We agree that the notation can be improved and will change the notation of coordinates of xRdx\in\mathbb{R}^d to x=(1,x(1),x(2),,x(d1))x=(1,x^{(1)},x^{(2)},\ldots,x^{(d-1)}). We will continue to write xjx_j to denote the jj-th vector in the dataset.

If by 'final part of the paper' the reviewer was referring to Section 6, then it is true that we had to remove some text from this section due to space constraints. In particular, we will give the definition of the Lambert function in the text and give some intuition as to why it is necessary to consider this function. Some intuition is already included in the last paragraph of Section 1.2.
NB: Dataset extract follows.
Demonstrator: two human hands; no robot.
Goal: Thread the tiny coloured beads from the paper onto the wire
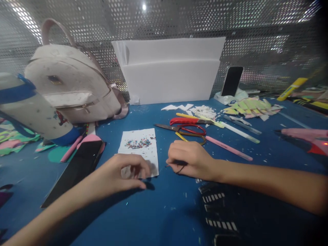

For ID-link Poisson regression, the set of feasible β\beta also consists of β\beta such that xiβ>0x_i\beta >0. This is because the loss function involves log(xiβ)\log (x_i\beta) for the ID link as well.

评论

I have read the rebuttal. I will keep my score

作者回复

We would like to thank the reviewers for their time and valuable comments on our submission, which we would like to address in individual responses below.

最终决定

This paper studies the problem of constructing coresets for Poisson regression, obtaining sample complexity bounds that depend on a novel and natural complexity parameter of the problem. It builds on a growing line of work on constructing corsets for various “generalized linear models”, including, e.g., recent work on logistic regression. The paper has some clear draw backs, including a lack of experiments, limited new theoretical techniques, and it studies a non-canonical form of Poisson regression. Nevertheless, given the recent interest in coreset problems (e.g., due to their connection to agnostic active learning) we believe the paper will be of interest to many in the NeurIPS community, and all of the reviewers felt it should be accepted to the conference.